EXTINGUISHMENT OF EASEMENTS
Modes of extinguishment of easements:
1. Merger in the same person of the ownership of the dominant and servient
estates.
2. Non-user for 10 years
a. Discontinuous – from the day on which they ceased to be used.
b. Continuous – from the day on which an act contrary to the same took place.
3. Impossibility of use of either or both estates.
4. Expiration of the term or the fulfillment of a condition.
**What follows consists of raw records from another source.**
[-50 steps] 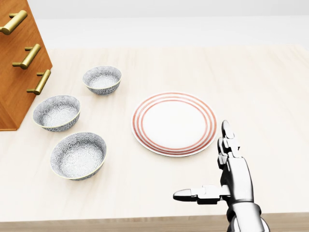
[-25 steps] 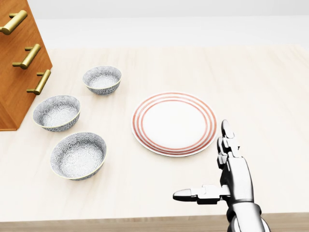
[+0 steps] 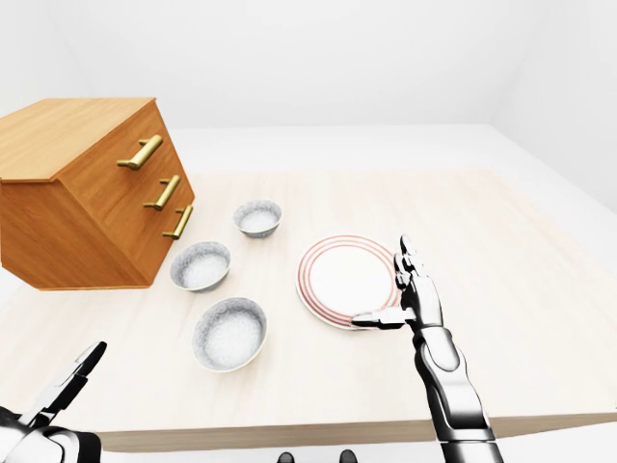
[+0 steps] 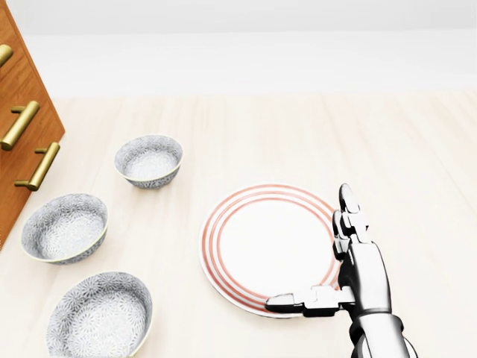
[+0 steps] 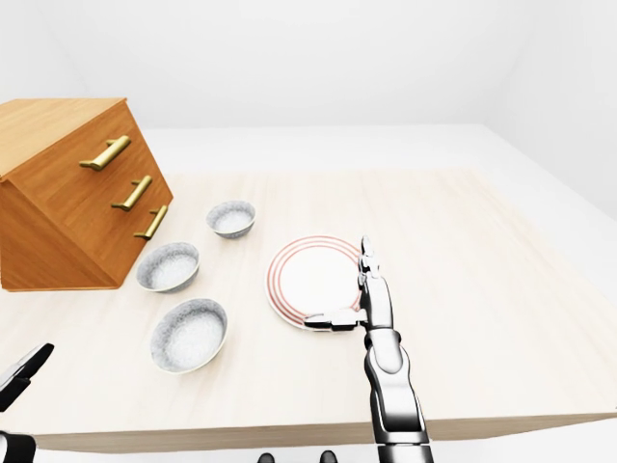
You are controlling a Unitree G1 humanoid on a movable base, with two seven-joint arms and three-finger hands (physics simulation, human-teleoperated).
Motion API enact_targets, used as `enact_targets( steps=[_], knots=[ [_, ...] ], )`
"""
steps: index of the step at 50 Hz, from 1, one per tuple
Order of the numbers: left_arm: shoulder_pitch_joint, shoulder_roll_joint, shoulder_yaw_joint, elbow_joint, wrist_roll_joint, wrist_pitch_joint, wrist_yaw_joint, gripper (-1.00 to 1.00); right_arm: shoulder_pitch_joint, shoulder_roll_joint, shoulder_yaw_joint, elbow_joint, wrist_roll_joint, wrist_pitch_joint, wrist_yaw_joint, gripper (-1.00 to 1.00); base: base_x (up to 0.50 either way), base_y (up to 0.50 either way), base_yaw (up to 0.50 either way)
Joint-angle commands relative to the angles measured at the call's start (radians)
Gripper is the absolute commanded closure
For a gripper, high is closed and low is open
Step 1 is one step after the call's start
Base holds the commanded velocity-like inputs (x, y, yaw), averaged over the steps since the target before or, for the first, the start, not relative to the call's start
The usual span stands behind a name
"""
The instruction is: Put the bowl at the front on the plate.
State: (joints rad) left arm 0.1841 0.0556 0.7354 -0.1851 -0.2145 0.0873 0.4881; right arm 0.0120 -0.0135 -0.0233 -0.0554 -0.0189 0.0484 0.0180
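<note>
Bowl (image 4: pixel 99 317): nearest me of three, bottom left in the head view, upright, empty, well apart from the plate (image 4: pixel 261 242).
My right hand (image 4: pixel 359 277): fingers spread wide, holding nothing, hovering at the plate's right edge.
My left hand (image 3: pixel 60 397): barely showing in the left-eye view's bottom corner; I cannot tell its spread.
Handling: I judge it stiff, glazed, slippery, light, breakable.
Hold: pinch the rim, thumb outside the wall.

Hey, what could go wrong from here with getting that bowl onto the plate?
The lowest bowl in the head view has two lookalike bowls above it, so the wrong one might be taken. The open right hand stands at the right rim of the plate; reaching across to the bowls might nudge it.
</note>
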Motion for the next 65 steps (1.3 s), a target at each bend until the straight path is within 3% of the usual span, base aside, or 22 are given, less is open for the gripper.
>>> enact_targets(
  steps=[1,3,5,10,17,20,22,25,26,28,29,36,41,51,59,65],
  knots=[
    [0.001,-0.002,-0.001,-0.004,0.003,0.000,0.007,-1.00,-0.005,-0.001,-0.001,0.011,-0.001,-0.006,0.001,-1.00,0.50,0.00,0.00],
    [0.002,-0.003,-0.001,-0.005,0.004,0.000,0.005,-1.00,-0.007,-0.002,-0.002,0.019,0.000,-0.011,0.002,-1.00,0.50,0.00,0.00],
    [0.000,-0.002,-0.004,0.004,0.004,0.000,0.003,-1.00,-0.004,0.000,0.001,0.002,-0.001,0.003,0.000,-1.00,0.50,0.00,0.00],
    [0.005,-0.002,0.004,-0.023,-0.004,0.000,0.002,-1.00,-0.006,-0.001,-0.001,0.018,-0.003,-0.013,0.000,-1.00,0.50,0.00,0.00],
    [-0.001,-0.004,-0.003,0.010,0.003,0.000,0.001,-1.00,-0.003,0.000,0.003,-0.005,-0.012,0.007,-0.006,-1.00,0.50,0.00,0.00],
    [0.001,-0.002,-0.002,0.000,-0.001,0.000,0.005,-1.00,-0.003,-0.001,-0.002,0.009,-0.010,-0.011,-0.008,-1.00,0.50,0.00,0.00],
    [0.008,-0.005,0.004,-0.026,-0.002,0.000,0.002,-1.00,0.005,0.002,0.001,-0.031,-0.018,0.013,-0.018,-1.00,0.35,0.00,0.00],
    [0.003,-0.006,0.005,-0.020,0.002,0.000,0.001,-1.00,0.024,0.002,0.008,-0.071,-0.024,0.004,-0.014,-1.00,0.00,0.00,0.00],
    [0.001,-0.006,0.005,-0.012,0.002,0.000,0.000,-1.00,0.033,0.002,0.025,-0.114,-0.039,0.038,-0.008,-1.00,0.00,0.00,0.00],
    [0.003,-0.005,0.004,-0.009,0.002,0.000,0.000,-1.00,0.036,0.028,0.028,-0.172,0.044,0.039,0.018,-1.00,0.00,0.00,0.00],
    [0.009,-0.007,0.005,-0.022,0.000,0.000,-0.006,-1.00,0.034,0.018,0.053,-0.223,-0.029,0.039,-0.028,-1.00,0.00,0.00,0.00],
    [0.002,-0.008,0.008,-0.018,0.004,0.000,-0.004,-1.00,-0.004,0.026,0.128,-0.326,-0.100,0.039,-0.027,-1.00,0.00,0.00,0.00],
    [0.002,-0.001,0.004,-0.018,0.005,0.000,-0.013,-1.00,-0.039,0.001,0.175,-0.384,-0.222,0.039,0.035,-1.00,0.00,0.00,0.00],
    [0.004,0.000,0.007,-0.028,0.004,0.000,-0.022,-1.00,-0.110,0.015,0.128,-0.456,-0.290,0.039,0.085,-1.00,0.00,0.00,0.00],
    [-0.002,0.001,0.016,-0.036,0.007,0.000,-0.030,-1.00,-0.196,-0.033,0.184,-0.509,-0.490,0.039,0.191,-1.00,0.00,0.00,0.00],
    [-0.006,0.004,0.009,-0.020,0.009,0.000,-0.027,-1.00,-0.217,0.002,0.166,-0.502,-0.525,0.039,0.258,-1.00,0.00,0.00,0.00]
  ],
)
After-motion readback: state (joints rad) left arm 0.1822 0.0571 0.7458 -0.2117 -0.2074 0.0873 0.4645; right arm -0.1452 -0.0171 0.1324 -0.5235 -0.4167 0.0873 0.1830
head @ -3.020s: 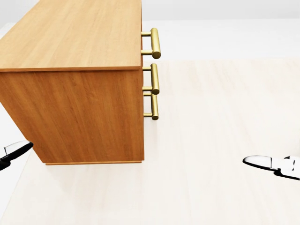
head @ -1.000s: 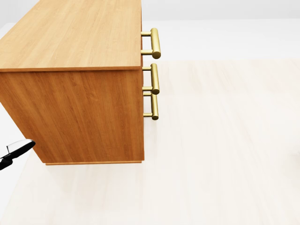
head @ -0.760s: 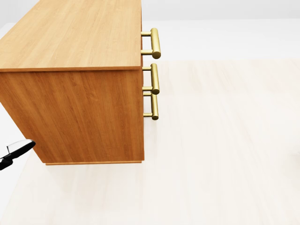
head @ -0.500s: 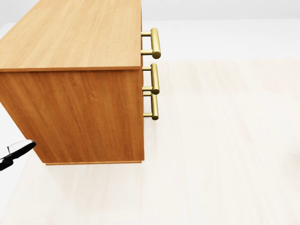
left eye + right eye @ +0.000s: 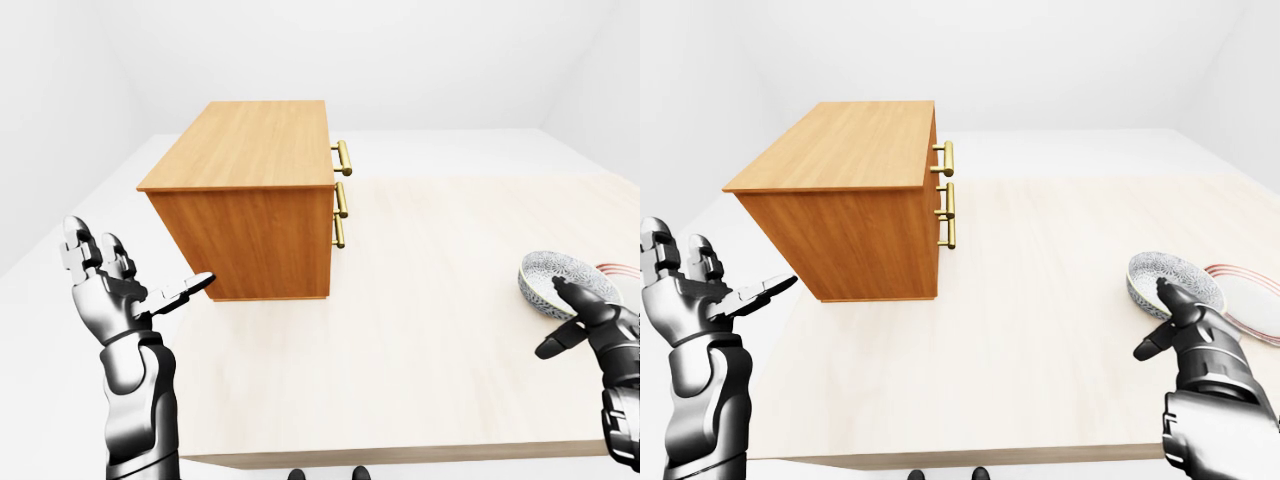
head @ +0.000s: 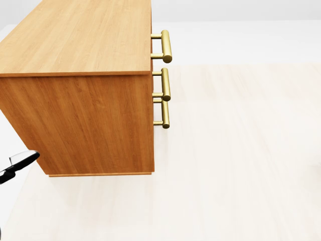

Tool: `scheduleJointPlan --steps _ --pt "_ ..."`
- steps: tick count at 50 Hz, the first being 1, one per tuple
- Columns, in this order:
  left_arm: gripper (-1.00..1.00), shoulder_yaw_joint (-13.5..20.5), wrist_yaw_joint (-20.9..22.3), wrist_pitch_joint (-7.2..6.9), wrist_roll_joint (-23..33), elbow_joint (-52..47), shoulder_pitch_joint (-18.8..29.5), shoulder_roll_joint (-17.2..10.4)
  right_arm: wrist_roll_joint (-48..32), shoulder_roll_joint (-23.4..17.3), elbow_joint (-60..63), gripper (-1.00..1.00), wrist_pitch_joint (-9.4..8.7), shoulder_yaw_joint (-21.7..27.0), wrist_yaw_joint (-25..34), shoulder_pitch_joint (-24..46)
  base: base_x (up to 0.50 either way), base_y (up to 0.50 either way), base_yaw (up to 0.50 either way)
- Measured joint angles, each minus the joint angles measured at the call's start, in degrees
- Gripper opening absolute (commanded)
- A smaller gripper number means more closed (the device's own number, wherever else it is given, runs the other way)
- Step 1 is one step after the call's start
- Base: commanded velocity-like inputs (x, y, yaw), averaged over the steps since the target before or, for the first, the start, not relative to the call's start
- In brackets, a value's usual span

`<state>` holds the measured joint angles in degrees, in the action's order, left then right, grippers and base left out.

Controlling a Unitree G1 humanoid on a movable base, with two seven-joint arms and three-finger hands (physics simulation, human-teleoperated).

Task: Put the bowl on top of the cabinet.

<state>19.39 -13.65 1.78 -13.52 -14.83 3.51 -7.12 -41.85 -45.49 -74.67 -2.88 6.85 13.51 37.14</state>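
Observation:
A patterned grey-white bowl (image 5: 1170, 276) sits on the pale table (image 5: 1020, 340) at the right of the right-eye view, apart from the wooden cabinet (image 5: 250, 170) at centre left. My right hand (image 5: 1165, 322) is open just below the bowl, one fingertip reaching its near rim and no fingers closed round it. My left hand (image 5: 140, 270) is open, fingers spread, to the left of the cabinet's lower corner. In the head view only the tip of a left finger (image 6: 19, 161) shows, and the bowl is out of view.
A white plate with a red rim (image 5: 1252, 302) lies just right of the bowl. Three brass handles (image 5: 342, 186) stick out of the cabinet's right face. The table's near edge (image 5: 400, 455) runs along the bottom of the eye views.
In the head view my right hand, at the right edge 3.0 s ago, has left the picture. The left fingertip has sunk slightly. The cabinet has not moved.

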Motion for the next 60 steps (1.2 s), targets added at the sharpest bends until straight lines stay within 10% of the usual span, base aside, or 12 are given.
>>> scheduleJointPlan --steps 26,27,28,60 --pt "1.00 -0.02 0.13 0.12 0.09 -0.05 -0.13 0.09 0.35 1.48 -0.67 1.00 0.01 -0.24 -1.15 -0.06 0.00 0.00 0.00" --pt "1.00 -0.01 0.14 0.15 0.09 -0.02 -0.13 0.09 0.37 1.51 -0.67 0.85 0.02 -0.25 -1.17 -0.08 0.00 0.00 0.00" --pt "1.00 -0.01 0.15 0.19 0.09 0.01 -0.13 0.09 0.39 1.53 -0.66 -1.00 0.03 -0.24 -1.21 -0.08 0.00 0.00 0.00" --pt "1.00 -0.10 0.20 0.70 0.28 0.37 -0.30 0.16 -0.17 0.80 -0.27 -1.00 0.11 -0.17 -2.48 1.39 0.00 0.00 0.00"
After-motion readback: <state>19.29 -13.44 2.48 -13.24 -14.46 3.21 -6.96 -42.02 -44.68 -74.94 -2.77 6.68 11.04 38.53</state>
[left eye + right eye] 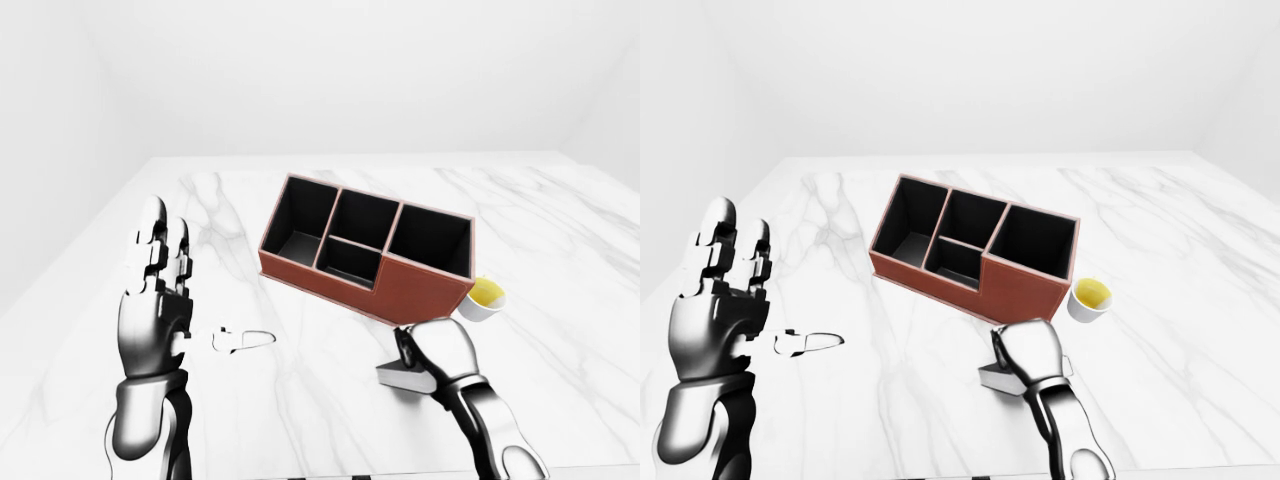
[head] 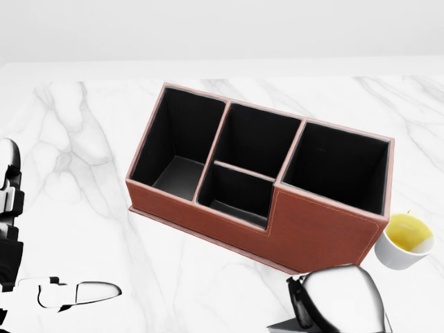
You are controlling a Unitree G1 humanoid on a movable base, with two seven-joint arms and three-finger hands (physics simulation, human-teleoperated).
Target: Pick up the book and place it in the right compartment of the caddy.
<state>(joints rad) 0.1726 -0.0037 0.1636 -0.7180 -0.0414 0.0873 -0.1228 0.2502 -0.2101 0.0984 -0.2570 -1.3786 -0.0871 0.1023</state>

5. Renunciation of a dominant estate.
6. Redemption agreed upon between the owners of the estates.
LEGAL EASEMENTS
Legal easements
Easements imposed by law have for their object either public use or the interest of
private persons.
Governing rules:
1. For public use
a. Special laws and regulations
b. Provisions of the Civil Code
2. For private use
a. Provisions of the Civil Code without prejudice to the general or local laws and
ordinances
b. May be modified by agreement of interested parties
Classification of legal easements:
1. Easements relating to waters:
a. Easement of drainage of waters
b. Easement of dam
c. Easement for navigation, floatage, fishing and salvage
d. Easement of aqueduct
e. Easement for drawing water
2. Easement of right of way
3. Easement of party wall
4. Easement of light and view
5. Easement of drainage of buildings
6. Easement for intermediate distances, constructions and plantings
7. Easement against nuisance
8. Easement of lateral and subjacent support
Easement of dam
A person may establish the easement of abutment of dam, provided that:
1. The purpose is to divert or take water from a river or brook or to use any other
continuous or discontinuous stream
2. Payment of the proper indemnity is made
3. It is necessary to build a dam
4. The person to construct it is not the owner of the banks or lots which must
support it
5. He must seek the permission of the owner and in case of the latter’s refusal, he
must secure authority from the proper administrative agency
Easement for drawing water and watering animals
1. Maximum width of 10 meters
2. Must be imposed for public use
3. Must be in favor or a town or village
4. Indemnity must be paid
5. Must be sought not by one individual but by the town or village
Easement of aqueduct
Right arising from a forced easement, by virtue of which the owner of an estate who
desires to avail himself of water for the use of said estate may make such waters pass
through the intermediate estate with the obligation of indemnifying the owner of the
same and also the owner of the estate to which the water may filter or flow.
1. He must prove that he can dispose of the water and it is sufficient for the
intended use
2. The course is most convenient and least onerous to the third person
3. Indemnity must be paid
Right of way
It may refer to the easement itself or simply to the strip of land where passage can be
done.
Modes of acquisition:
a. Voluntary title – it is constituted by covenant and does not require that the
dominant estate be isolated and without an adequate outlet to a public highway.
b. Compulsory title – if an estate is so isolated and without an adequate outlet to a
public highway, the grant thereof is legally demandable.
2017 Bar: One of the requisites for a compulsory grant of the right of way is that the
estate of the claimant must be isolated and without adequate outlet to a public
highway. The true standard for the grant of compulsory right of way is
“adequacy” of outlet going to a public highway and not the convenience of the
dominant estate.
Party wall
Common wall which separates 2 estates built by a common agreement at the dividing
line such that it occupies a portion of both estates on equal parts.
Easement of light
Lateral support
When the supported and supporting lands are divided by a vertical plane; on the same
plane.
Subjacent support
When the supported land is above and the supporting land is beneath.
VOLUNTARY EASEMENTS
Voluntary easements
These are easements constituted by will of the parties or of a testator.
Abandonment of property
If the owner of the servient estate should have bound himself to bear the cost of
use and preservation, he may free himself therefrom by renunciation of his
property.
The abandonment must appear in a public document for convenience only.